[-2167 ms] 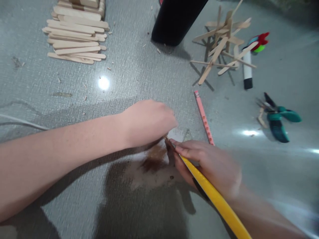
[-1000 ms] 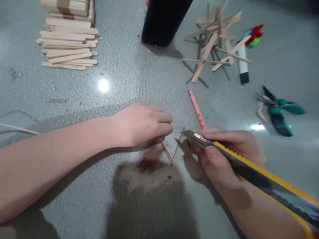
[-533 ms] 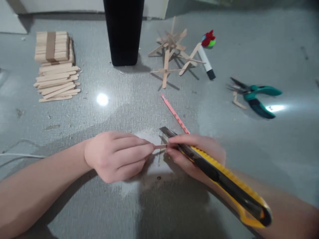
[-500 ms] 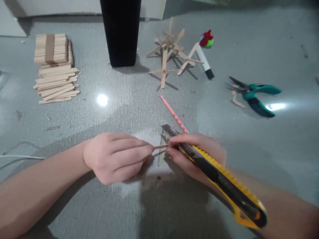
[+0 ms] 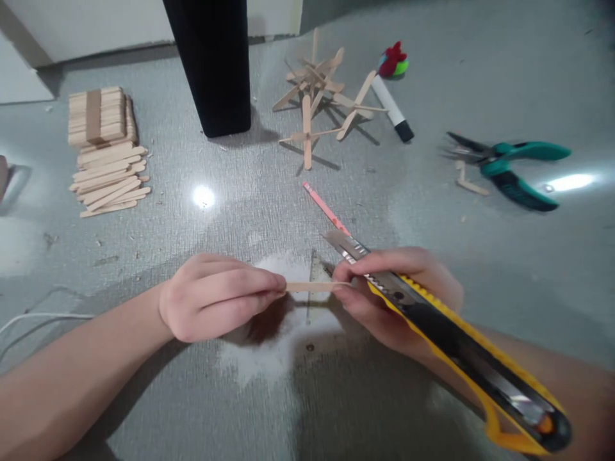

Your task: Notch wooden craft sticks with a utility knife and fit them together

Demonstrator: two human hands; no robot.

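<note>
A wooden craft stick (image 5: 311,287) is stretched level between my hands. My left hand (image 5: 218,296) pinches its left end with the fingers closed. The thumb and a finger of my right hand (image 5: 398,294) grip its right end. The same right hand also carries a yellow and black utility knife (image 5: 446,339), its blade out and pointing up and left, away from the stick. Beneath the stick lies a clear ruler or set square (image 5: 314,266) on a whitish patch of the table. Just beyond the knife blade rests a pink patterned pencil (image 5: 321,203), partly hidden.
At the left are a banded bundle of craft sticks (image 5: 108,115) and a loose pile (image 5: 113,182). A black upright object (image 5: 216,77) stands at the back. Crossed-stick assemblies (image 5: 307,134), a white marker (image 5: 391,105), a red pompom-like item (image 5: 394,59) and green-handled pliers (image 5: 519,169) lie beyond my hands.
My hands have drawn apart slightly, and more of the craft stick shows, its flat face turned to view. The knife has shifted right. The camera view has tilted a little.
</note>
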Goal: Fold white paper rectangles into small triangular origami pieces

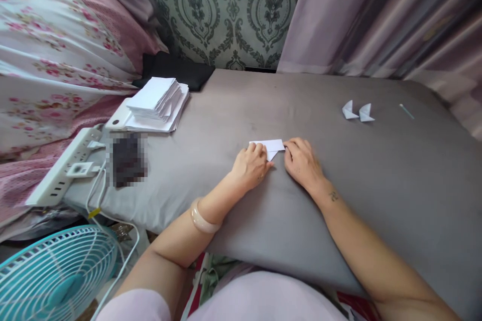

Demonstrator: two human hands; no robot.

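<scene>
A folded piece of white paper (274, 145) lies on the grey-covered table, with a long flat strip at its top and a pointed flap beneath. My left hand (251, 164) presses over its left part, fingers curled and closed on it. At the paper's right end is my right hand (302, 161), its fingers bent together and touching the edge there. The fingertips of both hands are partly hidden. Two small folded paper shapes with upright points, one paper shape (350, 110) beside another paper shape (366, 112), stand farther right.
A stack of white paper (154, 98) sits at the back left near a black cloth (181, 67). A power strip (71, 160) with cables and a blurred dark object (128, 159) are at left. A thin stick (407, 112) lies far right. A blue fan (60, 276) stands below.
</scene>
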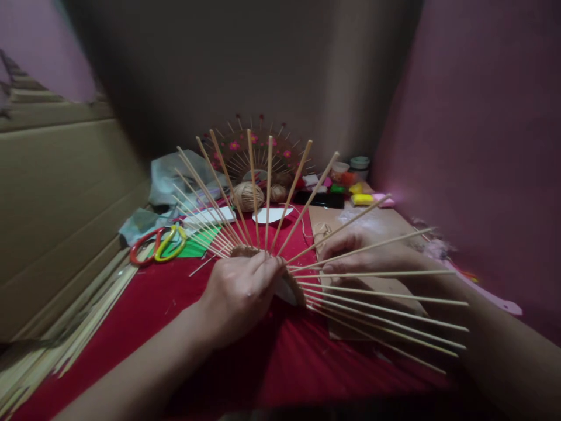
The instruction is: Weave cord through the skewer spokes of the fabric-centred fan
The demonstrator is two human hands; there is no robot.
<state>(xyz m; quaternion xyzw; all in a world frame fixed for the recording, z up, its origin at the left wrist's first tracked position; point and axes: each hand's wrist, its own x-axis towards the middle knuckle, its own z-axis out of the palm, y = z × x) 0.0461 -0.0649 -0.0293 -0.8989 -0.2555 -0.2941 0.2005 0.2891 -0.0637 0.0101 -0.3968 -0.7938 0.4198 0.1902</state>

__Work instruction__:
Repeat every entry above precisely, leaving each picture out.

__Your response__:
[-2167 ms] 
[-1000 ms] 
[-533 ms] 
[-500 ms] 
[+0 ms] 

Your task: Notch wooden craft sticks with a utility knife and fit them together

Demonstrator: two human hands; no robot.

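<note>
A wooden craft stick (image 5: 311,287) is stretched level between my hands. My left hand (image 5: 218,296) pinches its left end with the fingers closed. The thumb and a finger of my right hand (image 5: 398,294) grip its right end. The same right hand also carries a yellow and black utility knife (image 5: 446,339), its blade out and pointing up and left, away from the stick. Beneath the stick lies a clear ruler or set square (image 5: 314,266) on a whitish patch of the table. Just beyond the knife blade rests a pink patterned pencil (image 5: 321,203), partly hidden.
At the left are a banded bundle of craft sticks (image 5: 108,115) and a loose pile (image 5: 113,182). A black upright object (image 5: 216,77) stands at the back. Crossed-stick assemblies (image 5: 307,134), a white marker (image 5: 391,105), a red pompom-like item (image 5: 394,59) and green-handled pliers (image 5: 519,169) lie beyond my hands.
My hands have drawn apart slightly, and more of the craft stick shows, its flat face turned to view. The knife has shifted right. The camera view has tilted a little.
</note>
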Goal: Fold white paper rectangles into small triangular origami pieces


Demonstrator: two human hands; no robot.

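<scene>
A folded piece of white paper (274, 145) lies on the grey-covered table, with a long flat strip at its top and a pointed flap beneath. My left hand (251, 164) presses over its left part, fingers curled and closed on it. At the paper's right end is my right hand (302, 161), its fingers bent together and touching the edge there. The fingertips of both hands are partly hidden. Two small folded paper shapes with upright points, one paper shape (350, 110) beside another paper shape (366, 112), stand farther right.
A stack of white paper (154, 98) sits at the back left near a black cloth (181, 67). A power strip (71, 160) with cables and a blurred dark object (128, 159) are at left. A thin stick (407, 112) lies far right. A blue fan (60, 276) stands below.
</scene>
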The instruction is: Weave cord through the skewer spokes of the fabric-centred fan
The demonstrator is two human hands; there is no robot.
<state>(xyz m; quaternion xyzw; all in a world frame fixed for the recording, z up, its origin at the left wrist's first tracked position; point and axes: each hand's wrist, its own x-axis towards the middle knuckle, its own z-axis out of the palm, y = z × x) 0.0461 -0.0649 -0.0293 -0.8989 -0.2555 -0.2941 0.2005 0.2891 -0.0637 0.0101 -0.3968 -0.7938 0.4198 0.1902</state>

The work on this exercise is now complete.